No disminuyó, sin embargo, su popularidad como dramaturgo, que se acrecentó con obras como Salomé (1891), escrita en francés, o La importancia de llamarse Ernesto (1895), obras de diálogos vivos y cargados de ironía. Su éxito, sin embargo, se vió truncado en 1895 cuando el marqués de Queenberry inició una campaña de difamación en periódicos y revistas acusándolo de homosexual. Wilde, por su parte, intentó defenderse con un proceso difamatorio contra Queen-berry, aunque sin éxito, pues las pruebas presentadas por este último daban evidencia de hechos que podían ser juzgados a la luz de la Cri-minal Amendement Act.

El 27 de mayo de 1895 Oscar Wilde fue condenado a dos años de prisión y trabajos forzados. Las numerosas presiones y peticiones de clemencia efectuadas desde sectores progresistas y desde varios de los más importantes círculos literarios europeos no fueron escuchadas y el escritor se vio obligado a cumplir por entero la pena. Enviado a Wandsworth y Reading, donde redactó la posteriormente aclamada Balada de la cárcel de Reading, la sentencia supuso la pérdida de todo aquello que había conseguido durante sus años de gloria.

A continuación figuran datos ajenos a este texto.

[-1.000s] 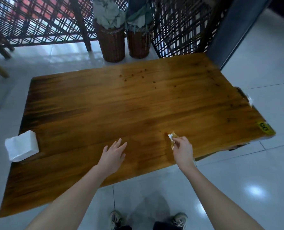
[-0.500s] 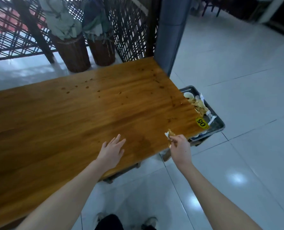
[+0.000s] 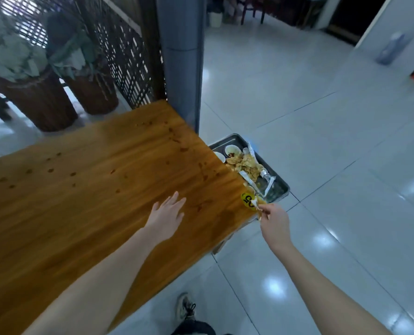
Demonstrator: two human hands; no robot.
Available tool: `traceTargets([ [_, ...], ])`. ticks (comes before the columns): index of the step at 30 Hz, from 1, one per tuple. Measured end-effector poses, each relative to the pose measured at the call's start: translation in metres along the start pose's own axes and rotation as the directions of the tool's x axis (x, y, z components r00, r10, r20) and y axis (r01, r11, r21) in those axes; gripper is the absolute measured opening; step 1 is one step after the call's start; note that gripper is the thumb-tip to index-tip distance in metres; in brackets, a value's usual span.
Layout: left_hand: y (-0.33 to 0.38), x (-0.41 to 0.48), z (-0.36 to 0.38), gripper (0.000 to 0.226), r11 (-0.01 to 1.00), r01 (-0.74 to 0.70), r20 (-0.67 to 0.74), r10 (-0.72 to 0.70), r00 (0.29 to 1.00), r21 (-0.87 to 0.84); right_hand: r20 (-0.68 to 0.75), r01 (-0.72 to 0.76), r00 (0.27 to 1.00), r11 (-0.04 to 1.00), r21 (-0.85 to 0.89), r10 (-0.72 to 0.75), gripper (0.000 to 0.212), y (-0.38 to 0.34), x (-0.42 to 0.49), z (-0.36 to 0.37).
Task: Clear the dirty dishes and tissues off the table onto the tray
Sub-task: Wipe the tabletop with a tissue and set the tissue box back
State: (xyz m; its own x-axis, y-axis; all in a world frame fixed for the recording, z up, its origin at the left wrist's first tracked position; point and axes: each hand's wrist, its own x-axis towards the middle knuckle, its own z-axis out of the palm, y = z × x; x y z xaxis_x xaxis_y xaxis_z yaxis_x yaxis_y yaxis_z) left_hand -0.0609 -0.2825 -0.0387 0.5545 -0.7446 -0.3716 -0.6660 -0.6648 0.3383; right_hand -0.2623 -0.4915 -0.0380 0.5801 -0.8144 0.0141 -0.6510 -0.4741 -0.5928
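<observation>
The room around my work area.
I see a left planter (image 3: pixel 39 102) and a right planter (image 3: pixel 92 93), dark, woven, holding pale leaves, side by side before a lattice screen (image 3: pixel 126 56); a grey pillar (image 3: pixel 181 56) rises just right of it. Glossy floor tiles (image 3: pixel 322 141) spread rightward, a blurred bottle (image 3: pixel 392 48) far off.

Your wooden table (image 3: pixel 92 201) is dotted with dark stains (image 3: pixel 51 169). A yellow number sticker (image 3: pixel 248 201) marks its corner. Just beyond the sticker, lower, a metal tray (image 3: pixel 278 187) holds dirty dishes (image 3: pixel 230 149) and tissues (image 3: pixel 246 164).
</observation>
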Motion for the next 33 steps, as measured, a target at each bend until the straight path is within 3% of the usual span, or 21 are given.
traceTargets([
  [7, 0.029, 0.066, -0.027, 0.051, 1.000, -0.013, -0.027, 0.012, 1.000, -0.013, -0.032, -0.024, 0.999, 0.999, -0.025, 0.023, 0.026, 0.018, 0.090, -0.018],
  [15, 0.024, 0.124, -0.034, 0.052, 0.965, 0.251, -0.062, -0.256, 0.965, -0.074, 0.147, 0.130, 0.982, 0.990, -0.058, -0.120, 0.026, 0.016, 0.240, -0.014],
  [20, 0.029, 0.138, -0.035, 0.053, 0.898, 0.405, -0.094, -0.425, 0.900, -0.173, 0.240, 0.245, 0.946, 0.966, -0.083, -0.219, 0.027, 0.001, 0.303, -0.004],
  [26, 0.024, 0.110, -0.036, 0.054, 0.807, 0.535, -0.138, -0.576, 0.805, -0.250, 0.353, 0.361, 0.878, 0.931, -0.045, -0.323, 0.027, -0.036, 0.315, 0.031],
  [33, -0.007, 0.030, -0.030, 0.052, 0.681, 0.652, -0.211, -0.728, 0.653, -0.332, 0.477, 0.561, 0.714, 0.826, 0.051, -0.514, 0.026, -0.108, 0.262, 0.077],
])
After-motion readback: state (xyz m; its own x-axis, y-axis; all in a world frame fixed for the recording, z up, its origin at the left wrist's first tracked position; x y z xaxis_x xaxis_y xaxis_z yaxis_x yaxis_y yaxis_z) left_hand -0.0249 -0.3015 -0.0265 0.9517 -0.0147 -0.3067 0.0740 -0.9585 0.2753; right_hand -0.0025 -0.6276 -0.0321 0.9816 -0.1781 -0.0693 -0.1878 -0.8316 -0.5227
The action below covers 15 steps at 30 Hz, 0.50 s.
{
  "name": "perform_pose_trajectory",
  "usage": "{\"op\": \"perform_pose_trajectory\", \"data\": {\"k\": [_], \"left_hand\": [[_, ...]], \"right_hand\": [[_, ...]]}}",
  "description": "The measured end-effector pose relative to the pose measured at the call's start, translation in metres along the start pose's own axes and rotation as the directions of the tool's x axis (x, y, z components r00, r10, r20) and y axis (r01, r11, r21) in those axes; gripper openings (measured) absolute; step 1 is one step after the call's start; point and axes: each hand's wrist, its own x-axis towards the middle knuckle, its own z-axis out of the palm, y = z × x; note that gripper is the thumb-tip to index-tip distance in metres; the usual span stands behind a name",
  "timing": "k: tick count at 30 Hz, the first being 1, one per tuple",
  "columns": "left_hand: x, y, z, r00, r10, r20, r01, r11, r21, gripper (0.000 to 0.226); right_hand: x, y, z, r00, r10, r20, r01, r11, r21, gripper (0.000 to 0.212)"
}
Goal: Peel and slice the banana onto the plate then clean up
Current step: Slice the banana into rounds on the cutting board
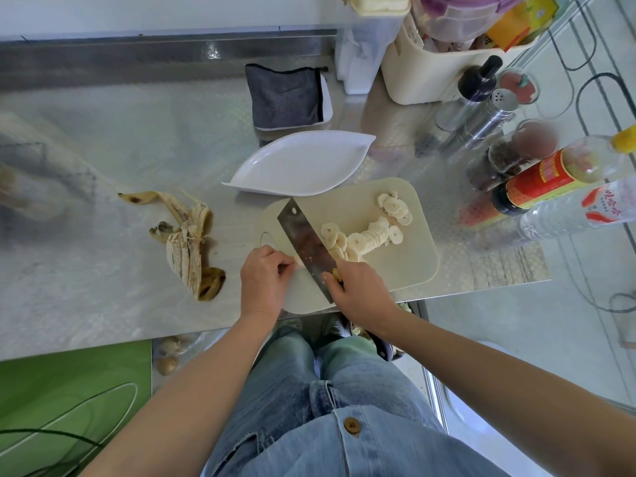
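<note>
Steel counter (pixel 103 132) carries our cutting board (pixel 395 263) at its very edge, where a hard chop could tip it. The white plate (pixel 299 163) waits bare behind it. Our knife (pixel 303 235), its handle wrapped by the right hand (pixel 361 290), stands just beside the left hand (pixel 263 280) and could nick the fingers curled round what looks like the last banana stub (pixel 298 266). Slices (pixel 364 235) lie fanned on the board.

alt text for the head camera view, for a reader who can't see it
A person's right hand holds a cleaver on a pale cutting board, beside the left hand, which pinches what looks like the last banana stub. Banana slices lie across the board; the white plate behind holds none, and the peel lies on the steel counter.
</note>
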Motion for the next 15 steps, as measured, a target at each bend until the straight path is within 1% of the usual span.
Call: {"op": "perform_pose_trajectory", "data": {"k": [4,7,11,15], "left_hand": [[-0.0002,-0.0005,-0.0008,1.000,0.010,0.003,-0.010,1.000,-0.002,0.006],[-0.0004,-0.0015,-0.0003,1.000,0.020,-0.001,-0.020,1.000,-0.001,0.006],[-0.0007,-0.0024,-0.0002,1.000,0.024,-0.004,-0.024,1.000,-0.010,0.006],[-0.0009,-0.0019,-0.0005,0.999,0.031,-0.015,-0.031,0.999,-0.007,0.005]], "right_hand": [[-0.0012,0.0004,0.0003,0.999,-0.004,0.032,0.004,1.000,-0.018,0.037],[-0.0015,0.0000,0.0019,0.999,0.003,0.047,-0.003,1.000,-0.013,0.031],[-0.0010,-0.0006,0.0019,0.998,0.011,0.056,-0.010,1.000,-0.026,0.036],[0.0006,-0.0017,0.0040,0.998,0.014,0.062,-0.013,1.000,-0.020,0.033]]}}
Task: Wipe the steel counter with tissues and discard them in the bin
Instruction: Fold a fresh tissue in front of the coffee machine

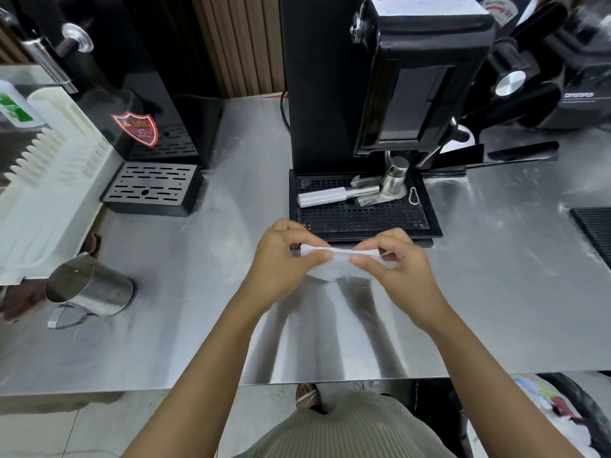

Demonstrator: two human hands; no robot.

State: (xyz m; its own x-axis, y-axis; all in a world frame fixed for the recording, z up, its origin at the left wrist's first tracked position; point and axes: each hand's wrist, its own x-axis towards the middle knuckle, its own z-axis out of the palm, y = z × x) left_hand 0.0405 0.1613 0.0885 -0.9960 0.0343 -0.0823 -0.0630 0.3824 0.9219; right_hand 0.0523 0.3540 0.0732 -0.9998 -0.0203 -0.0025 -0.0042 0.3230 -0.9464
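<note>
A white tissue is stretched between both my hands a little above the steel counter, just in front of the coffee machine's drip tray. My left hand pinches its left end between thumb and fingers. My right hand pinches its right end the same way. Most of the tissue hangs as a fold below my fingers. A bin lined with a black bag and holding rubbish shows at the bottom right, below the counter's front edge.
A black coffee machine with its drip tray stands behind my hands. A steel jug lies on its side at the left, near a white rack and a black dispenser. Black appliances stand at the right.
</note>
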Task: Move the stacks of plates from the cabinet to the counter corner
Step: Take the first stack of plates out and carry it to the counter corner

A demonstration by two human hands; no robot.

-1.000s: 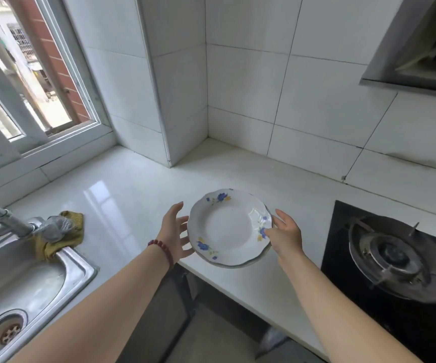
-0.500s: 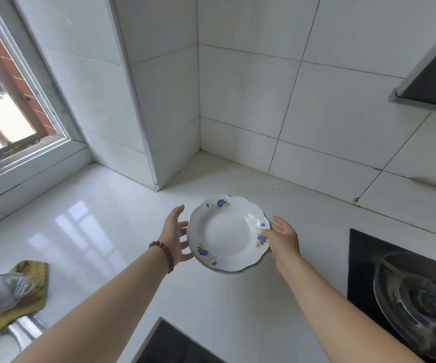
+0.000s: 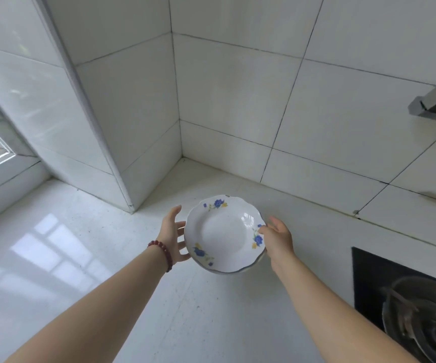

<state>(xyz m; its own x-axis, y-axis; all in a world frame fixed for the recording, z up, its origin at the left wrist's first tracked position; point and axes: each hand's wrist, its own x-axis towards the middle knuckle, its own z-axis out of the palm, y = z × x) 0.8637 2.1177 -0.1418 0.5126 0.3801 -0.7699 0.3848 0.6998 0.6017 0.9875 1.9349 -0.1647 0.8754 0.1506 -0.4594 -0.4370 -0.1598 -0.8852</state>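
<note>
White stone counter point(image 3: 85, 258) runs under both arms, with a black stove point(image 3: 400, 289) at its right edge. Above its middle a small stack of plates point(image 3: 223, 233), white with blue flowers, is held in the air. The right hand point(image 3: 278, 241) grips the right rim with closed fingers, and the left hand point(image 3: 172, 235) supports the left rim, its fingers half spread. Farther back waits the counter corner point(image 3: 185, 166) between tiled walls. I think the stack should stay level and go down softly, close to both walls
</note>
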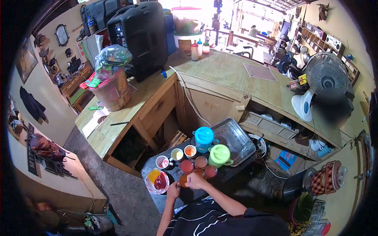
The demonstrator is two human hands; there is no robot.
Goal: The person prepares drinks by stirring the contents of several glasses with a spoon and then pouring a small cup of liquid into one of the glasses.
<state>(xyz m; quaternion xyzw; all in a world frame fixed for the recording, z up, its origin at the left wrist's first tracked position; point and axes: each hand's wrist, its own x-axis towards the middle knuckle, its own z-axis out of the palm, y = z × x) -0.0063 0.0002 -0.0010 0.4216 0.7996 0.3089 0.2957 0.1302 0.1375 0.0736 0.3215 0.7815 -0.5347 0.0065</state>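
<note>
Working at a glass of amber drink (183, 181), the two hands meet low over the tabletop (154, 200). The glass is between them, partly covered by the right hand (197, 181), whose fingers bend down at its far edge; the left hand (173, 190) is curled just beside its near side. I cannot tell whether either hand grips the glass or something small, as the fingers hide the contact.

Just beyond the right hand, four more glasses stand close together, three with reddish drink (186, 166) (201, 162) (210, 171) and one brownish (199, 173). All five appear to hold liquid, so the filling looks well along; whether the amber one is finished does not show.

Left of the grip is a bowl (156, 192) with yellow and red contents, not emptied. Farther beyond the hands are three cups (162, 167) (177, 160) (190, 156), each with something inside. Past the glasses, a green pitcher (220, 154) and a blue pitcher (204, 137) are upright with lids on, beside a metal tray (247, 150).
</note>
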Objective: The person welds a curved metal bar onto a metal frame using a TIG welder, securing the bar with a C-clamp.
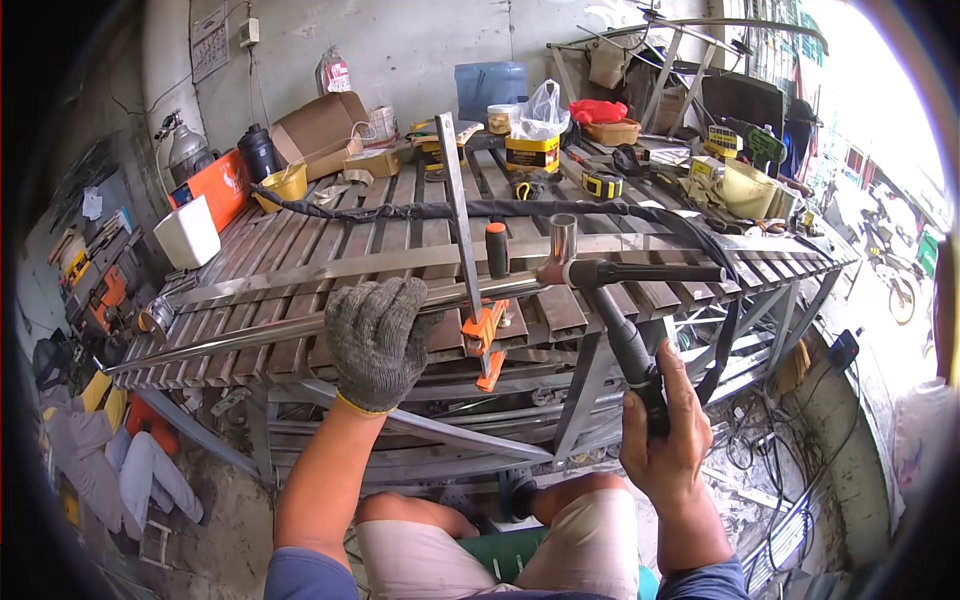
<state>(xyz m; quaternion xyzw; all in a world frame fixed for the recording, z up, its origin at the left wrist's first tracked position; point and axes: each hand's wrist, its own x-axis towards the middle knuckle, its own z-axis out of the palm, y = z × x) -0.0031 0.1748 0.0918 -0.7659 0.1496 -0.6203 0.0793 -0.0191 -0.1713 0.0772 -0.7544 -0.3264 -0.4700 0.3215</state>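
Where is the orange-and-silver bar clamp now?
In the head view, the orange-and-silver bar clamp sits near centre, at the front edge of the slatted metal table, between the grey-gloved left hand and the black torch in the right hand.

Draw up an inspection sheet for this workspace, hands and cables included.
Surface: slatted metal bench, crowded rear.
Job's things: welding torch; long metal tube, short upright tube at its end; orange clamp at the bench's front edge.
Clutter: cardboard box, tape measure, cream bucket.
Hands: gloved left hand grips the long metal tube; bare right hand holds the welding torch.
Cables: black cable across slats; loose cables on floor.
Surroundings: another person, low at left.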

Recobrada la libertad, cambió de nombre y apellido (adoptó los de Sebastian Melmoth) y emigró a París, donde permaneció hasta su muerte. Sus últimos años de vida se caracterizaron por la fragilidad económica, sus quebrantos de salud, los problemas derivados de su afición a la bebida y un acercamiento de última hora al catolicismo. Sólo póstumamente sus obras volvieron a representarse y a editarse. En 1906, Richard Strauss puso música a su drama Salomé, y con el paso de los años se tradujo a varias lenguas la práctica totalidad de su producción literaria.